Superposition and Dropout

As part of the second Alignment Jam I studied how dropout affects the phenomenon called superposition. Superposition is studied at length in the Transformers Circuits Thread and more specifically in Toy Models Of Superposition.

The question I tried to answer is whether introducing dropout has a noticeable effect in the extent to which superposition occurs in small toy models.

Better understanding and controlling superposition would have big consequences for alignment research, as reducing it allows for more interpretable models.
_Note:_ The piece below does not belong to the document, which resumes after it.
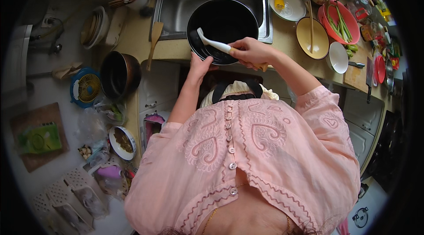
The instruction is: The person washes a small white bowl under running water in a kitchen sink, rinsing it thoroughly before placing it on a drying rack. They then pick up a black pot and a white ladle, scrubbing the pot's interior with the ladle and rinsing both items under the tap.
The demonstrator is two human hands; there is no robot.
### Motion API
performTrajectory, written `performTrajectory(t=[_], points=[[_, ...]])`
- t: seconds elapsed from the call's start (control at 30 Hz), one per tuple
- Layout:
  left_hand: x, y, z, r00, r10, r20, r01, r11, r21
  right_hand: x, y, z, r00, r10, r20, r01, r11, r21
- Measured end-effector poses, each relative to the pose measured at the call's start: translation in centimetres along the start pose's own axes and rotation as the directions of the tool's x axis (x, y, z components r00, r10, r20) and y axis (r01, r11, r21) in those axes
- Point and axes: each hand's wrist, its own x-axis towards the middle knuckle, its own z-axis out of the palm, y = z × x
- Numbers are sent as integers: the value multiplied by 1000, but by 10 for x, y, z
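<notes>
A round black pan point(229, 18), deep and dark inside, is tilted over the sink's front edge. My left hand point(199, 64) grips its near left rim, thumb uppermost and the other fingers mostly hidden. In my right hand point(251, 53) is a white-handled brush point(216, 45). Its head is inside the pan, close to the left wall. A tan wooden piece point(263, 66) shows just below my right hand; whether it belongs to the brush or the pan I cannot tell. Behind the pan lies the steel sink point(174, 16).
A wooden spatula point(154, 42) lies left of the sink, near a dark pot point(119, 76) and a blue fan point(85, 87). At right are a white plate point(296, 11), a yellow bowl point(304, 31), a red basin point(327, 20) of green vegetables, and a knife point(369, 80) at the counter's edge.
</notes>
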Motion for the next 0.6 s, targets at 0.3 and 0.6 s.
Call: performTrajectory(t=[0.3, 0.6], points=[[13, 8, -18, 992, 59, 109, -70, 993, 99, -7, -6, -4, 998, -67, -1, 66, 989, -133], [28, 14, -27, 975, 80, 205, -110, 984, 138, -13, -17, -10, 999, -35, 13, 37, 973, -228]])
I find that dropout definitely has some effect on superposition. This effect is complex, but it seems that dropout generally inhibits superposition, except in the presence of both features with varying importance (exponentially decaying in this case) and low sparsity. I believe this is due to the need for some initial redundancy for a model with dropout, and a disproportionate increase in interference as this redundancy increases.

1 - Background

Dropout

Dropout is a simple regularisation technique that is often used (perhaps slightly less so nowadays) to reduce overfitting in neural networks. It consists in with zeroing out each neuron of a given layer with a certain probability . Intuitively, this encourages some level of redundancy in the network’s representations.

Superposition

If you’re not in a rush, read Toy Models Of Superposition, it’s great. If you are in a rush, here is a quick summary.

The phenomenon called superposition occurs when models learn to represent more features than they have dimensions by activating multiple neurons at the same time for a given feature. This happens more reliably when the features we are dealing with are sparse, that is, most of them aren’t present most of the time. This is something we can reasonably expect in real data. Take images for example: the space of possible features represented in an image is huge, but each individual image will contain a small subset of those features.

superposition image
This figure was taken from ‘Toy Models of Superposition’, Elhange et al.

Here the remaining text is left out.